Data excerpt:
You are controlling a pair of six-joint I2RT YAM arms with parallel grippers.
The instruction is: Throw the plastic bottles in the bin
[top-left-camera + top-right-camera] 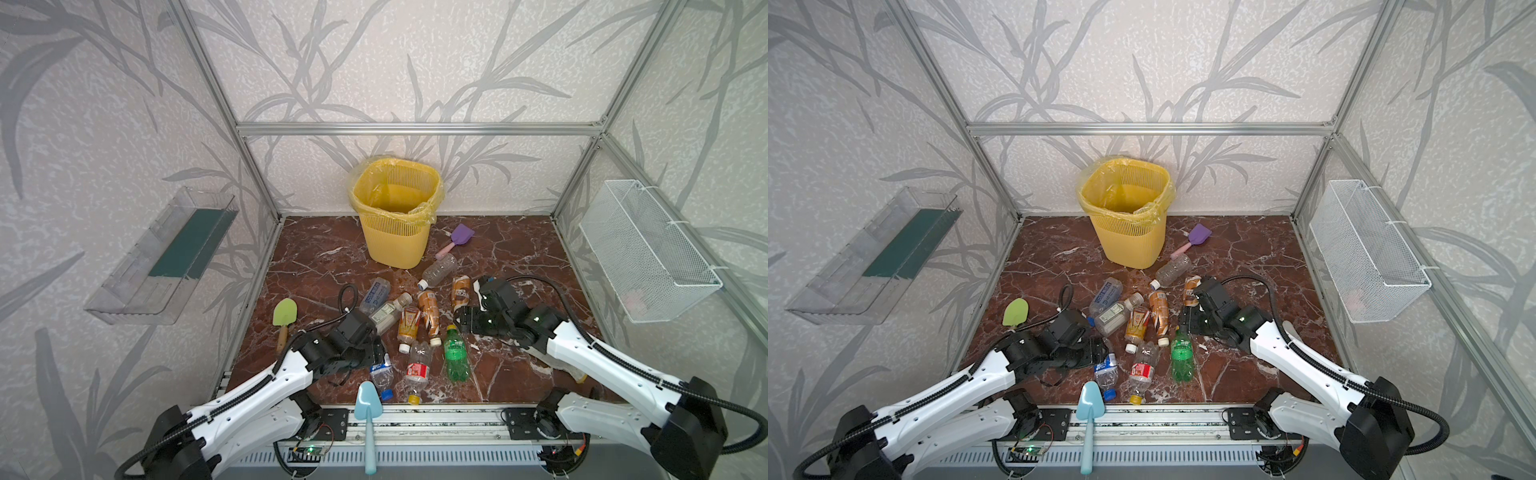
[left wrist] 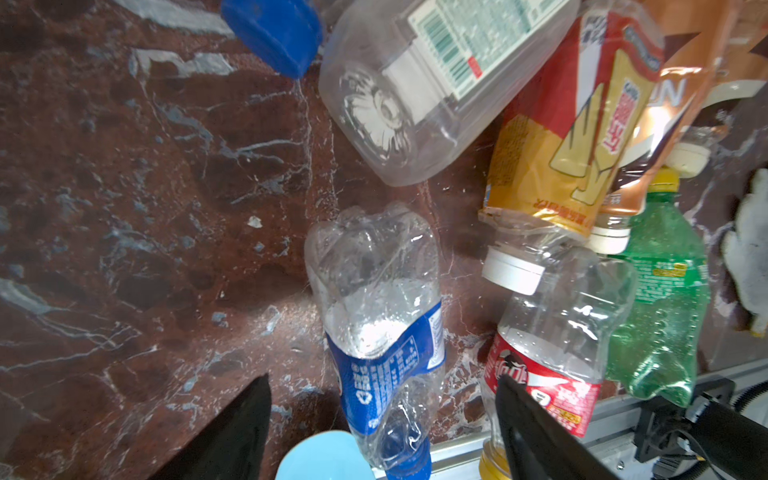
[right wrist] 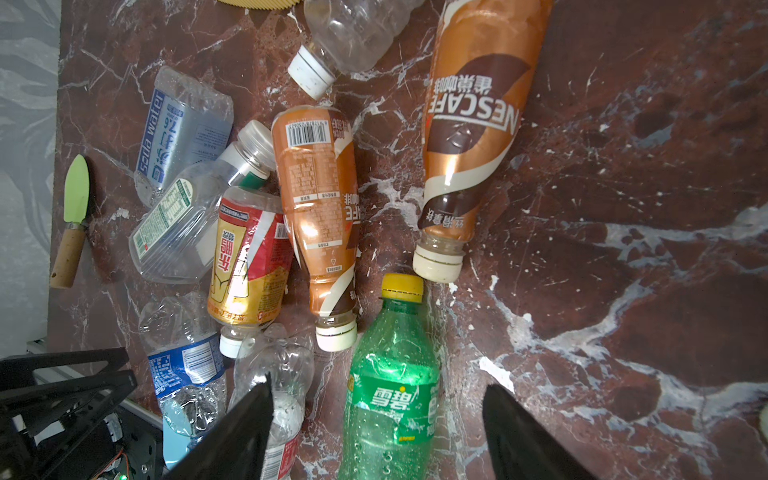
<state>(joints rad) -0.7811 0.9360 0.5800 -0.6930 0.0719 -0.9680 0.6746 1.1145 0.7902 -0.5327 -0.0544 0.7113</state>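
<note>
Currently: left fingers open, empty, astride blue-label bottle; right fingers open, empty, astride green bottle. Bin stands well apart, at the back. Your risk: either closing could catch the red-label bottle lying between them.

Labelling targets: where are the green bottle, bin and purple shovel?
green bottle (image 3: 394, 404): right wrist view, label.
bin (image 1: 395, 245): in a top view, front wall.
purple shovel (image 1: 462, 233): in a top view, blade.

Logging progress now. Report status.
Both open: left gripper over blue-label bottle, right gripper over green bottle. Bin shows no bottles. Blue shovel beside blue-label bottle.
</note>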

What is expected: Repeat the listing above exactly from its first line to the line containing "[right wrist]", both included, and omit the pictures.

Answer for the task:
You are controlling a pair of six-joint I2RT YAM arms with parallel grippers.
The instruction is: Throw the plastic bottles in the bin
[top-left-camera + top-right-camera] 
[left wrist] 
[right wrist] 

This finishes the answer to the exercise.